For a set of 156 genes prioritized from their network-based prediction analyses, the team brought in electronic health record-based case-control data for millions of individuals to unearth possible drug targets, along with several drugs that could potentially be repurposed for the neurodegenerative condition.

"We showed that predicted genes are enriched with drug targets, differentially expressed in [disease-associated microglia] and astrocytes, and most importantly significantly associated with AD," senior author Feixiong Cheng, a researcher affiliated with the Cleveland Clinic and Case Western Reserve University School of Medicine, and colleagues wrote.

Although prior GWAS, genome sequencing analyses, brain sample-centered transcriptomic profiles, and other studies have demonstrated the potential for finding molecular contributors to Alzheimer's disease, the researchers noted that a functional understanding of the disease remains incomplete, despite past attempts to bring in large datasets.

"Several network-based analytic techniques have recently been developed to address the myriad different types of inputs of omics layers," the authors wrote, noting that "existing network-based approaches do not leverage the integration of multiomics profiles, such as genetics, functional genomics, transcriptomics, and proteomics, for risk gene prediction and drug target identification."

Using insights from past GWAS on Alzheimer's disease, cerebral amyloid deposits, and other traits or conditions, the team mapped SNPs across the human genome.

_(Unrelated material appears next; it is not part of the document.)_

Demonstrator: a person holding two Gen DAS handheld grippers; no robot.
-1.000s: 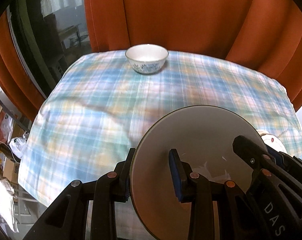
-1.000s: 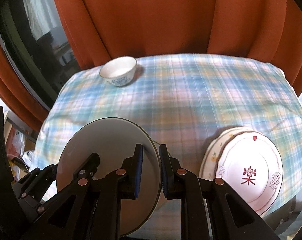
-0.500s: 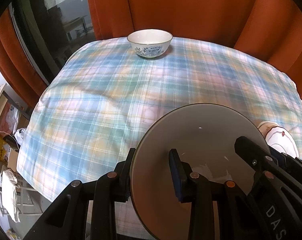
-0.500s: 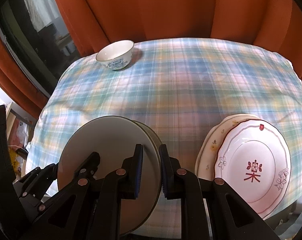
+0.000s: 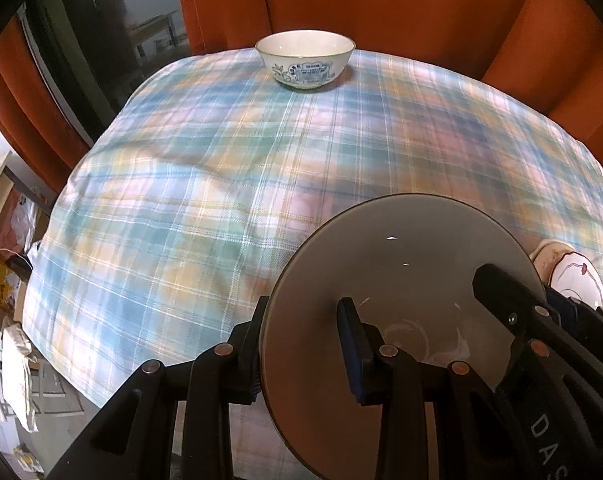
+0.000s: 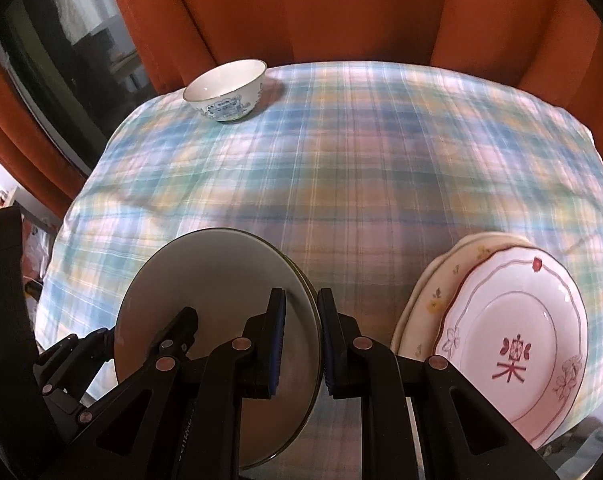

They incorporated published data on regulatory elements, ranging from expression quantitative trait locus (QTL) and histone QTL patterns to open chromatin profiles, enhancer or promoter sequences, and transcription factor binding features.

From there, the researchers put together a human protein-protein interactome network, turning to NETTAG to find informative clusters, topological structures, and features that distinguished Alzheimer's disease risk genes, pathways, and regulators.

"The fundamental premise of NETTAG is that disease risk genes exhibit distinct functional characteristics compared with non-risk genes and therefore can be distinguished by their aggregated genomic features, converge to a limited number of pathobiological pathways captured by the human protein-protein interactome, and include multiple AD pathobiological modulators and potential therapeutic targets," they explained.

The deep learning method led the team to hundreds of apparent Alzheimer's disease risk genes, including 156 "NETTAG-inferred Alzheimer's disease risk genes," or alzRGs, prioritized with help from protein-protein interaction and differential gene expression data, along with case-control EHR data.

With gene target clues and insights from these health records, the researchers highlighted drugs with apparent ties to reduced Alzheimer's disease risk, including the anti-inflammatory drug ibuprofen, cholecalciferol or vitamin D3, an antibiotic called ceftriaxone, and the lipid-regulating drug gemfibrozil.

Analyzing nearly 3.2 million EHRs compiled in the Northwestern Medicine Enterprise Data Warehouse over a decade, from 2011 to 2021, the team saw lower-than-usual Alzheimer's disease documentation in patients taking these drugs, even after adjusting for factors such as age, sex, or history of other conditions.

In an active-comparator analysis, for example, the team's results suggested that Alzheimer's risk was roughly 43 percent lower in patients taking gemfibrozil compared to individuals taking simvastatin, another lipid drug.

"We believe that the NETTAG presented here, if broadly applied, could significantly catalyze innovation in drug discovery for AD and other neurodegenerative diseases," the authors concluded.